ASSIGNMENT ::
From the records below, transcribe exactly the lines that begin at the line with "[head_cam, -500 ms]" and end at the line with "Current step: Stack", both included.

DATA TO PROCESS ::
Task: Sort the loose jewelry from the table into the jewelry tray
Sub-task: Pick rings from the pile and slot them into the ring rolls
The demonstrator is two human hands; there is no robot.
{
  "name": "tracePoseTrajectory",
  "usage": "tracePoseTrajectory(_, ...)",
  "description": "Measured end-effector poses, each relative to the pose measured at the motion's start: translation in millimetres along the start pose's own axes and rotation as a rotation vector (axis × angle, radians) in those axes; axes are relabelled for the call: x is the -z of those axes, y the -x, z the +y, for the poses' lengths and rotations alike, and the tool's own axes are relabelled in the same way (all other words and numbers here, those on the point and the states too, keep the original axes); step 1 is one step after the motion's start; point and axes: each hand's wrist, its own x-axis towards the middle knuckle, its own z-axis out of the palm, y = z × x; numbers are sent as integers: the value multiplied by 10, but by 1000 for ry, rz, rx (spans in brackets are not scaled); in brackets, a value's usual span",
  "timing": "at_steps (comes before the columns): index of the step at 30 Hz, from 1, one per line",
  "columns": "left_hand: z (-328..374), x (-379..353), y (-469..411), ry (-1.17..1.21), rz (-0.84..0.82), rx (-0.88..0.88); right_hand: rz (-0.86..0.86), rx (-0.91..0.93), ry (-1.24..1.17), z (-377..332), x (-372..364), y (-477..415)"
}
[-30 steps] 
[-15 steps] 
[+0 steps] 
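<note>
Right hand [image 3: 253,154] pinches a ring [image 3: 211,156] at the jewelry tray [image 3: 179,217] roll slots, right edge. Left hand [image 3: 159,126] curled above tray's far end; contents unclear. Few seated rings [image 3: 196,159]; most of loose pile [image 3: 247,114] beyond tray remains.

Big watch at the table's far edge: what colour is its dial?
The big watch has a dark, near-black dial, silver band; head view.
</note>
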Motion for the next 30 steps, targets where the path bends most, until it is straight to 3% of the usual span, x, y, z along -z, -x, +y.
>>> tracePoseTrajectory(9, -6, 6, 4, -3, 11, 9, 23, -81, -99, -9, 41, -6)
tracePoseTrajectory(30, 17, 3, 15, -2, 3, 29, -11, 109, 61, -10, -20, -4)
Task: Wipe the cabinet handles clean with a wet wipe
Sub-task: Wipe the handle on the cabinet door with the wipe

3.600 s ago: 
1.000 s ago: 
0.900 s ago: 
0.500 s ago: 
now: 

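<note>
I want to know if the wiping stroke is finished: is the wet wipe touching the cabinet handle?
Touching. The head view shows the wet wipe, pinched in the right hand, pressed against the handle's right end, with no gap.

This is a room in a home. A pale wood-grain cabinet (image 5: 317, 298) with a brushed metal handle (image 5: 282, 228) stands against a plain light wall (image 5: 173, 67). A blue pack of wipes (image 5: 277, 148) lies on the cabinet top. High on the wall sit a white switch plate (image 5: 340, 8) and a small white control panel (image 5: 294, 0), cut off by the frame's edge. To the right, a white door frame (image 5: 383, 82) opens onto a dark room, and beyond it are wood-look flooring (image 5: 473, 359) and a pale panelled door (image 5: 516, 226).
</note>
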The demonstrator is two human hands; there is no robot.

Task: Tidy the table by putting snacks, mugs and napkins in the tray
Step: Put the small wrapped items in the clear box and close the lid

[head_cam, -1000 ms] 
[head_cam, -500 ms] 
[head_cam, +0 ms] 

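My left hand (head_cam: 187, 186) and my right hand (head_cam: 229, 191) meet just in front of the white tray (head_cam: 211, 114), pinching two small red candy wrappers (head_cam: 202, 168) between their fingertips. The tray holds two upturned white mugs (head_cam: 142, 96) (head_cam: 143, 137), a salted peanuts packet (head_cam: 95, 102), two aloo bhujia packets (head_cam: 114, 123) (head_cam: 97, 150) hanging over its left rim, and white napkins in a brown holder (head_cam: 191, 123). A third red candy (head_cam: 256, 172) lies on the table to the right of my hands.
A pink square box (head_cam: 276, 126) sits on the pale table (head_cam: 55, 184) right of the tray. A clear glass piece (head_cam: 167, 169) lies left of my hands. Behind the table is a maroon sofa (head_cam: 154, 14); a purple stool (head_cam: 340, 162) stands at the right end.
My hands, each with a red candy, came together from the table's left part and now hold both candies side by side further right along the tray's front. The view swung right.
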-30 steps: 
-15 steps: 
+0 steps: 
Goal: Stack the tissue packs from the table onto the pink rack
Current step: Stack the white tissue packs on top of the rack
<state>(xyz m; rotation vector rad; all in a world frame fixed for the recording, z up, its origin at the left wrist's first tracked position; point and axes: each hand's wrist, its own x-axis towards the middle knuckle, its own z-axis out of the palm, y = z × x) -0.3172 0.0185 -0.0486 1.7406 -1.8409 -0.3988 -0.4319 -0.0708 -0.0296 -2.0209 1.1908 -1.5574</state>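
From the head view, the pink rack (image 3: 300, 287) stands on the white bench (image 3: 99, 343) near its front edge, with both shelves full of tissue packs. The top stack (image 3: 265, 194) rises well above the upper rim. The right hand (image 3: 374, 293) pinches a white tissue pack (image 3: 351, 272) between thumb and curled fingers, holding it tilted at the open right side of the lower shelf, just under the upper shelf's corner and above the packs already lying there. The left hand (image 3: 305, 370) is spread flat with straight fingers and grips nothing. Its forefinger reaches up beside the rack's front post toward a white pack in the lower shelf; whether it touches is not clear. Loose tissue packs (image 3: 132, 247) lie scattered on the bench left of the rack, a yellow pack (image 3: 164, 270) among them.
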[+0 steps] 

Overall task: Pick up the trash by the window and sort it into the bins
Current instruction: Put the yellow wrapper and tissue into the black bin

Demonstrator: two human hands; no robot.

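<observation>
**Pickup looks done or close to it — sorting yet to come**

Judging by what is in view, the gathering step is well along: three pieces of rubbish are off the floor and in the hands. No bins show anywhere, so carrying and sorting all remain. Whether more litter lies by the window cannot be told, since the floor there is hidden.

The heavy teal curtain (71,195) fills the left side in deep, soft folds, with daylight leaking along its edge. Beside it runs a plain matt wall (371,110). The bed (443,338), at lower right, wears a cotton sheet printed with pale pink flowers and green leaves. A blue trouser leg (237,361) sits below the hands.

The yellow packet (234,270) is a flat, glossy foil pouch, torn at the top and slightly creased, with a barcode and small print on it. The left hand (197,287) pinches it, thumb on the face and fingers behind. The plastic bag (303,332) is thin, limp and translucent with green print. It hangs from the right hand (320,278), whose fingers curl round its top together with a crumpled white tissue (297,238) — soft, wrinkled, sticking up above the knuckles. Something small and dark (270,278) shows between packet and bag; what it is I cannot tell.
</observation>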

WRITTEN REPLY ::
[head_cam, -500 ms] 
[head_cam, +0 ms] 

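My left hand (head_cam: 187, 186) and my right hand (head_cam: 229, 191) meet just in front of the white tray (head_cam: 211, 114), pinching two small red candy wrappers (head_cam: 202, 168) between their fingertips. The tray holds two upturned white mugs (head_cam: 142, 96) (head_cam: 143, 137), a salted peanuts packet (head_cam: 95, 102), two aloo bhujia packets (head_cam: 114, 123) (head_cam: 97, 150) hanging over its left rim, and white napkins in a brown holder (head_cam: 191, 123). A third red candy (head_cam: 256, 172) lies on the table to the right of my hands.
A pink square box (head_cam: 276, 126) sits on the pale table (head_cam: 55, 184) right of the tray. A clear glass piece (head_cam: 167, 169) lies left of my hands. Behind the table is a maroon sofa (head_cam: 154, 14); a purple stool (head_cam: 340, 162) stands at the right end.
My hands, each with a red candy, came together from the table's left part and now hold both candies side by side further right along the tray's front. The view swung right.
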-30 steps: 
-15 steps: 
+0 steps: 
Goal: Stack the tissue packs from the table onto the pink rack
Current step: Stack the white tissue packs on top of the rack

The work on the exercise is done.